* **Directions**:
Pictures stay out of the copy; set down each line of the listing below exactly.
═════ Data segment
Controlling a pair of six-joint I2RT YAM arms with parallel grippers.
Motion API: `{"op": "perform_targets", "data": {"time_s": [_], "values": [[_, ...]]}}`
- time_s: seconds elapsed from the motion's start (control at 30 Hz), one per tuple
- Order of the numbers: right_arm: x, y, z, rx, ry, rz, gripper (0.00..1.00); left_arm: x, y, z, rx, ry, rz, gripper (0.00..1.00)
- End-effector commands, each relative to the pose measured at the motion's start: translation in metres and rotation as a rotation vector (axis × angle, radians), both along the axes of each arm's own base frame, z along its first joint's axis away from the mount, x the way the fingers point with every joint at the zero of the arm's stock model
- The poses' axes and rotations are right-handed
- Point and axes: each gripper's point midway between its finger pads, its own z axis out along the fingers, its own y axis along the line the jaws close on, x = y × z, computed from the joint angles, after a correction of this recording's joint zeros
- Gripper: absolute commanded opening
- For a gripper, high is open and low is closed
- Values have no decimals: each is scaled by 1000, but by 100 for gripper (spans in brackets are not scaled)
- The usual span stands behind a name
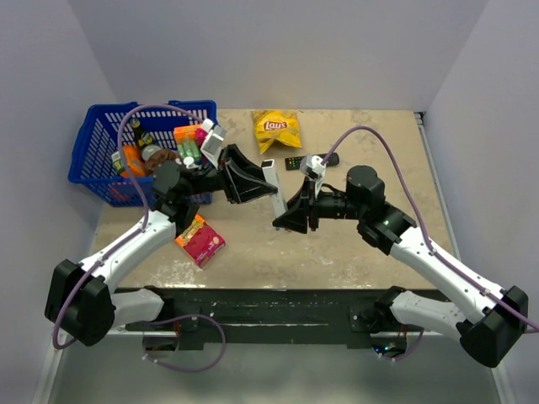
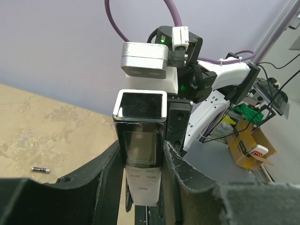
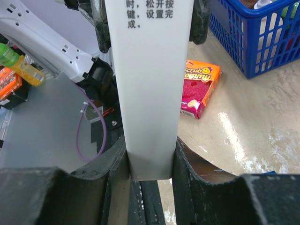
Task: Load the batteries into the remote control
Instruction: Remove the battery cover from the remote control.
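Evidently the remote control (image 1: 270, 177) hangs above the bench (image 1: 337, 244), just past centre toward 12 o'clock, pinched at both ends; the left claw (image 2: 142, 149) is narrowed on the end with the dark patch, the right claw (image 3: 150, 146) on the plain printed end. The step looks like sliding off the back strip; one claw should clamp firmly while the other draws straight along the length, without twisting. One battery (image 2: 41, 169) lies on the bench at 9 o'clock in the left wrist view. The arms reach in from 7 and 5 o'clock, claws nose to nose.
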Motion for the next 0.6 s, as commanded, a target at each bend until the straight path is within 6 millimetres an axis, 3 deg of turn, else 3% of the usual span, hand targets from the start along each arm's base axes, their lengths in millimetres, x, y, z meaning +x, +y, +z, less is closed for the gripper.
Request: {"op": "perform_targets", "data": {"time_s": [0.0,0.03,0.1,0.17,0.23,0.37,0.57], "values": [[-4,-2,21,60,-68,1,11,-1,13,17,-14,-126,44,1],[-3,-2,22,60,-72,-2,22,-1,14,17,-11,-135,49,0],[-2,-5,27,61,-100,-15,33,1,17,16,-3,-135,59,0],[-3,-7,31,53,-134,-16,57,2,19,16,0,-138,63,0],[-2,-12,34,41,-183,-30,68,4,20,16,7,-141,69,0],[2,-19,39,7,-235,-57,73,6,21,15,24,-148,83,0],[5,-11,56,25,-254,-28,72,6,20,15,34,-162,72,0]]}}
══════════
* **Finished task**:
Controlling a pair of six-joint I2RT YAM arms with parallel grippers.
Motion API: `{"op": "perform_targets", "data": {"time_s": [_], "values": [[_, ...]]}}`
- time_s: seconds elapsed from the motion's start (control at 30 Hz), one per tuple
- Order of the numbers: right_arm: x, y, z, rx, ry, rz, gripper (0.00..1.00); left_arm: x, y, z, rx, ry, rz, gripper (0.00..1.00)
- End-effector commands, each relative to the pose measured at the motion's start: translation in metres and rotation as a rotation vector (axis × angle, radians), both along the axes of each arm's own base frame, z along its first joint's axis away from the mount, x the way the fingers point with every joint at the zero of the arm's stock model
- The poses' axes and rotations are right-handed
- Point and axes: each gripper's point midway between its finger pads, its own z axis out along the fingers, its own y axis along the line the jaws close on, x = y × z, computed from the joint angles, after a correction of this recording's joint zeros
- Gripper: absolute commanded opening
- For a gripper, high is open and low is closed
- Values have no decimals: each is scaled by 1000, but by 100 for gripper (spans in brackets are not scaled)
- The usual span stands behind a name
Task: Load the batteries into the remote control
Instruction: Remove the battery cover from the remote control.
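Evidently the remote control (image 1: 270, 177) hangs above the bench (image 1: 337, 244), just past centre toward 12 o'clock, pinched at both ends; the left claw (image 2: 142, 149) is narrowed on the end with the dark patch, the right claw (image 3: 150, 146) on the plain printed end. The step looks like sliding off the back strip; one claw should clamp firmly while the other draws straight along the length, without twisting. One battery (image 2: 41, 169) lies on the bench at 9 o'clock in the left wrist view. The arms reach in from 7 and 5 o'clock, claws nose to nose.
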Motion for the next 0.6 s, as commanded, a target at each bend until the straight path is within 6 millimetres an axis, 3 deg of turn, else 3% of the usual span, hand targets from the start along each arm's base axes, their lengths in millimetres, x, y, z meaning +x, +y, +z, less is closed for the gripper.
Request: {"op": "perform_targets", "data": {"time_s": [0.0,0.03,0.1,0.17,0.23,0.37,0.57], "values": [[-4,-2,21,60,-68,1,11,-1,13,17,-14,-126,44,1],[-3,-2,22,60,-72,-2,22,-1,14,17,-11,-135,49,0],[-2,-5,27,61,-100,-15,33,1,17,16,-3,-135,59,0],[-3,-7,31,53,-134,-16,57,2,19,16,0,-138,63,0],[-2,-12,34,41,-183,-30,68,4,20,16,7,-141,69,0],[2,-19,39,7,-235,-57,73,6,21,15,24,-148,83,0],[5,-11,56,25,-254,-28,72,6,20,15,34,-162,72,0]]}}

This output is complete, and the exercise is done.